TASK DETAILS: The entries below contain a stretch that opens with the line containing "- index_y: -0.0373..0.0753" and closes with the line containing "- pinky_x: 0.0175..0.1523"; set down that stretch exactly, both ends included, and nothing else.

Top of GIVEN DATA

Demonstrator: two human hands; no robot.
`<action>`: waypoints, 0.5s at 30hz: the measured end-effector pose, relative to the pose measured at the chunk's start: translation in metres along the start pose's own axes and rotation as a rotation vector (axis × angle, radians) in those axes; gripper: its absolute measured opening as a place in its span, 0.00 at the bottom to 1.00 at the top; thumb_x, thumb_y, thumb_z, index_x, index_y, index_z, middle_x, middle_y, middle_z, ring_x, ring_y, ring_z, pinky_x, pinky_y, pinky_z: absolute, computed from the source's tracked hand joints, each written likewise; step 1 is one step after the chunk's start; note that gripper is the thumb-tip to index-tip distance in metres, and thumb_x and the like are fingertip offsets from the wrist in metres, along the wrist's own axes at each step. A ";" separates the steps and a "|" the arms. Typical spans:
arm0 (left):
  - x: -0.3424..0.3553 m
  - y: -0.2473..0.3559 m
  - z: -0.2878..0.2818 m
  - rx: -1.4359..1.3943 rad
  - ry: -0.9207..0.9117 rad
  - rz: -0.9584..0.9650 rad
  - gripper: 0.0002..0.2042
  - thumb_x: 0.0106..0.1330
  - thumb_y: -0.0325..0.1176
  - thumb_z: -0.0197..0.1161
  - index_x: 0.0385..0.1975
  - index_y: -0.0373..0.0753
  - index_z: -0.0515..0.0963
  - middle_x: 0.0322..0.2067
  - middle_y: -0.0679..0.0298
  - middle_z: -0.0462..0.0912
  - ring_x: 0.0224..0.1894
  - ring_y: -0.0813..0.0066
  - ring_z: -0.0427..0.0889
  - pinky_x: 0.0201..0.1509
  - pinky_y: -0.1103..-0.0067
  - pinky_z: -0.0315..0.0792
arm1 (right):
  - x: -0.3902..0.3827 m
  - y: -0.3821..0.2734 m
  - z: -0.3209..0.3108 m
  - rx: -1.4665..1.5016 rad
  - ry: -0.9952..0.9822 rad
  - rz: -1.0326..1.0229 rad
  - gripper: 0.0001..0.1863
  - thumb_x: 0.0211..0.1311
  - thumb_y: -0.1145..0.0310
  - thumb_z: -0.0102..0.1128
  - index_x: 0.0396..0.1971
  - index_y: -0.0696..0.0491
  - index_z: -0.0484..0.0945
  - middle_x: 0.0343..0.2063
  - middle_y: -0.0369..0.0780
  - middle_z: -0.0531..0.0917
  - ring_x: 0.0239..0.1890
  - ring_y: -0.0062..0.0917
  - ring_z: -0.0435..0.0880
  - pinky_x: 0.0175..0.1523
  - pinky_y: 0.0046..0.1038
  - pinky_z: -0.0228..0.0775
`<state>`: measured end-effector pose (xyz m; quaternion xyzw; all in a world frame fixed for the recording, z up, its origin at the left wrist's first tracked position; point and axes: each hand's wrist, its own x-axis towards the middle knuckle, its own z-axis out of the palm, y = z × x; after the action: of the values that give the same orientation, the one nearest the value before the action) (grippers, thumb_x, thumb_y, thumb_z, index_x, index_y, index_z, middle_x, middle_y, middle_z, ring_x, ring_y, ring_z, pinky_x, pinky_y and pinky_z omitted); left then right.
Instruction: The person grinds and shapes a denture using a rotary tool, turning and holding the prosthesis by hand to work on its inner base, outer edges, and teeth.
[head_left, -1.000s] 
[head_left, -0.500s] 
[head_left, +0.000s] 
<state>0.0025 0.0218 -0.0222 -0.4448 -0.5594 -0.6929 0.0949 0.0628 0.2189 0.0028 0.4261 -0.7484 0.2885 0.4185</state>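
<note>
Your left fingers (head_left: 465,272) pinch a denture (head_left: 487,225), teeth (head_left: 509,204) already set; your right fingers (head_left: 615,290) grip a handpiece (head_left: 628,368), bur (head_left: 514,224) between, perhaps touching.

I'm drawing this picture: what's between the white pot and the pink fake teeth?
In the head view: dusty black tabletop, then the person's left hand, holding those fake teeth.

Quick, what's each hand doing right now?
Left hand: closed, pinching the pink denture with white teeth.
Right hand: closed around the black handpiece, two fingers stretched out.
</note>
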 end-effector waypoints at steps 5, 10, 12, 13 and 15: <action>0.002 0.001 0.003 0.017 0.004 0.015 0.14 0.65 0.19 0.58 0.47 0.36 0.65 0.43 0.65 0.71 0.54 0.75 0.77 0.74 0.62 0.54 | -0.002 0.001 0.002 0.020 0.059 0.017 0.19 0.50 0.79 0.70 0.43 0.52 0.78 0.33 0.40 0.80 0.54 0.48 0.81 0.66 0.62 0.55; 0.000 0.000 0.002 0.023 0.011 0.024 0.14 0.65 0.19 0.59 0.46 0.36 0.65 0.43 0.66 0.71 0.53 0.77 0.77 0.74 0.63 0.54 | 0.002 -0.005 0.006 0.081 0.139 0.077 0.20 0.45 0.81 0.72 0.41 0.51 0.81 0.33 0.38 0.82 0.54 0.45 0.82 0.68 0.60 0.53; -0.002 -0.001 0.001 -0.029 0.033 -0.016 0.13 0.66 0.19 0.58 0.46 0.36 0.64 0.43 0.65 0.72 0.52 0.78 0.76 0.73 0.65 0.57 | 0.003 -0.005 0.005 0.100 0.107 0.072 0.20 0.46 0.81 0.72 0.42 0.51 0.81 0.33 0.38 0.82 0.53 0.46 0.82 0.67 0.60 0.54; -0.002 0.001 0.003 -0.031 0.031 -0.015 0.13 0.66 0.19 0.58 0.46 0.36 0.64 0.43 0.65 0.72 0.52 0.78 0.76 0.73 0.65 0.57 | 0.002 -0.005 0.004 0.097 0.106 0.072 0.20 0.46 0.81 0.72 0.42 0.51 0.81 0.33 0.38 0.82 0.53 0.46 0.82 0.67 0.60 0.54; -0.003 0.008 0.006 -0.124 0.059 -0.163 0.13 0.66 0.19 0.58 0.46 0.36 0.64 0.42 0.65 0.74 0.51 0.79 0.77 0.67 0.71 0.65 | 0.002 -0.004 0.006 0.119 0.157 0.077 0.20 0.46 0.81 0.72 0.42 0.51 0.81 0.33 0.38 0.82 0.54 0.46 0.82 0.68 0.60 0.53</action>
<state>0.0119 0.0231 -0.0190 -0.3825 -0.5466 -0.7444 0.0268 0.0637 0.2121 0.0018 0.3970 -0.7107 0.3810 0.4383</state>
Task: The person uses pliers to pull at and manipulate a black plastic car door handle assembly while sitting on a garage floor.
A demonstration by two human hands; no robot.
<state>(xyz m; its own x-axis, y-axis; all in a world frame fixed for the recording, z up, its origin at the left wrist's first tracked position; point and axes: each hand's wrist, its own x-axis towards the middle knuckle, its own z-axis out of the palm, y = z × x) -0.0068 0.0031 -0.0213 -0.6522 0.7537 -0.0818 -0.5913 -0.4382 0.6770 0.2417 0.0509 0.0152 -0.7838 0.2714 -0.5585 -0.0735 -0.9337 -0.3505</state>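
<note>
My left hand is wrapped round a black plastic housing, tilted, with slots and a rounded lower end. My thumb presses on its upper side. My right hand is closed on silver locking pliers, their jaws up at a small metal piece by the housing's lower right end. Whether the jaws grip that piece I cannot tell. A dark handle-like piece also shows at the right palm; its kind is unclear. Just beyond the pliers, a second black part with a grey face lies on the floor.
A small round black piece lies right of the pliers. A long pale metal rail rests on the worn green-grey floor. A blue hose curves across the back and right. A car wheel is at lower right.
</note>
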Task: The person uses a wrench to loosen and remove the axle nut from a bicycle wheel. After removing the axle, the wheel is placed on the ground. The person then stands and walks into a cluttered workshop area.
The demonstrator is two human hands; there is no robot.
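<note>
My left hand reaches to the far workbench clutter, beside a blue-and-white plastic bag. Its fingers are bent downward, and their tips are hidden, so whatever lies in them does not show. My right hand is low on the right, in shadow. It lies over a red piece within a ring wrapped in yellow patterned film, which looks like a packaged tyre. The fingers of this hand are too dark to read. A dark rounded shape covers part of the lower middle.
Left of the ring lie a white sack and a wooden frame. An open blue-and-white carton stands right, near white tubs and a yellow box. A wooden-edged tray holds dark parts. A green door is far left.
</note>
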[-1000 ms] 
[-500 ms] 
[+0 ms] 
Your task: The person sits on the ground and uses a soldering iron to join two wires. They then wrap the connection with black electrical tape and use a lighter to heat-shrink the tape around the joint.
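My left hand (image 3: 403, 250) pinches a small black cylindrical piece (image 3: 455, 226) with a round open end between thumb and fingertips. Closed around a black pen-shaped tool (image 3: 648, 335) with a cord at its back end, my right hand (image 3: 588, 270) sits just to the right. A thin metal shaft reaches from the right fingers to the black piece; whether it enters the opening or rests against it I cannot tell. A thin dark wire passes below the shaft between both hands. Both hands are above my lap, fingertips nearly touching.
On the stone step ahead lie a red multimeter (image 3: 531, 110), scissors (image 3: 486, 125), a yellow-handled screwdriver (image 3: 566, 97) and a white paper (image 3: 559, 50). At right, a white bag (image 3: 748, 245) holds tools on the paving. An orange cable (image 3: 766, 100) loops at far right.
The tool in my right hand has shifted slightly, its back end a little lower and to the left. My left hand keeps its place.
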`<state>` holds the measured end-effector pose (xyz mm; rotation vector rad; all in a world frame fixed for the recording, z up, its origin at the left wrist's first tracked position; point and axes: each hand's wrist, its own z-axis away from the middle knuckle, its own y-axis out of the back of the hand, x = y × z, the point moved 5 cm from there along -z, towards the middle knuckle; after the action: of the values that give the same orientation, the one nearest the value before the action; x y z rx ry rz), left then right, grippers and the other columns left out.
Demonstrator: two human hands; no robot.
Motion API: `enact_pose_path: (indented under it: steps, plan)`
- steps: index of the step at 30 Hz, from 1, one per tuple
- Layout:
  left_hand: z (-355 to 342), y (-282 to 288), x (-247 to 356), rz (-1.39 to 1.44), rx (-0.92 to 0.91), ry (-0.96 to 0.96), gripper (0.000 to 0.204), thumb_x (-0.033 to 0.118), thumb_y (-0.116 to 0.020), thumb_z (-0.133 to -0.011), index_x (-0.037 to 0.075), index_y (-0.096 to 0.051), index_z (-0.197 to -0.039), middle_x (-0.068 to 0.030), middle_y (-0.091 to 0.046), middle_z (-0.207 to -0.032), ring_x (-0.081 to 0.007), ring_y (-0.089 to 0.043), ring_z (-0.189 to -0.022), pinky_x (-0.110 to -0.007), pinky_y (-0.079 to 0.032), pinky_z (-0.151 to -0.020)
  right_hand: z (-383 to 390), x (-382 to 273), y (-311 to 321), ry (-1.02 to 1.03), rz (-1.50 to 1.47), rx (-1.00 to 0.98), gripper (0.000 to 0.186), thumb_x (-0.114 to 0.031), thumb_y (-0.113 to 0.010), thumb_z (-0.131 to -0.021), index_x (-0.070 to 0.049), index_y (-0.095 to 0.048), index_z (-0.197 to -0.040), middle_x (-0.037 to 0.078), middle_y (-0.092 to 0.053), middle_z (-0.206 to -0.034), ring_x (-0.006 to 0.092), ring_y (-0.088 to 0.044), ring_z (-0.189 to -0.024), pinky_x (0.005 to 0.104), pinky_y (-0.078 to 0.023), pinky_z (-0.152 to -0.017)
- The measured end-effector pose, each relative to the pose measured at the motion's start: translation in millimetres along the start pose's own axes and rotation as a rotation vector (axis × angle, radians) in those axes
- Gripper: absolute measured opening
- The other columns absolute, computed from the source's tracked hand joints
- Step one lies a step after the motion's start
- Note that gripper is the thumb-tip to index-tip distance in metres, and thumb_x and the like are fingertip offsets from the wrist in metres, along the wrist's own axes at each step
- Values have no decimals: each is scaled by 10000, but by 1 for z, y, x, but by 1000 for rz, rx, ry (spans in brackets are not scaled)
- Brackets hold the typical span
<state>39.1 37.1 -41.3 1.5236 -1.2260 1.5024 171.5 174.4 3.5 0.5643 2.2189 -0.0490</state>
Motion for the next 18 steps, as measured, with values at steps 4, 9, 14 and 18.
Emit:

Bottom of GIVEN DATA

SOLUTION TO THIS EXERCISE:
  - index_y: -0.0373..0.0753
  - index_z: -0.0515..0.0963
  - middle_x: 0.0322..0.2067
  - middle_y: -0.0679..0.0298
  - middle_z: -0.0462..0.0912
  - ring_x: 0.0224..0.1894
  - ring_y: -0.0813..0.0066
  - ring_z: -0.0427..0.0889
  - pinky_x: 0.0201..0.1509
  - pinky_y: -0.1103..-0.0067
  - pinky_z: -0.0315..0.0792
arm1 (right):
  - x: -0.3902..0.3827 m
  - y: -0.3821..0.2734 m
  - z: -0.3209..0.3108 m
  - rx: -1.4665..1.5016 rad
  - ry: -0.9952..0.9822 rad
  - rz: -1.0326..1.0229 rad
  - gripper: 0.0001..0.1863
  - thumb_x: 0.0211..0.1311
  - thumb_y: -0.1145..0.0310
  - thumb_z: -0.0102..0.1128
  - index_x: 0.0396..0.1971
  - index_y: -0.0696..0.0491
  - index_z: -0.0484..0.0945
  - middle_x: 0.0343..0.2063
  - middle_y: -0.0369..0.0780
  - middle_z: -0.0531..0.0917
  - ring_x: 0.0239..0.1890
  - ring_y: -0.0062..0.0917
  - ring_z: -0.0435..0.0880
  - pinky_x: 0.0175..0.1523

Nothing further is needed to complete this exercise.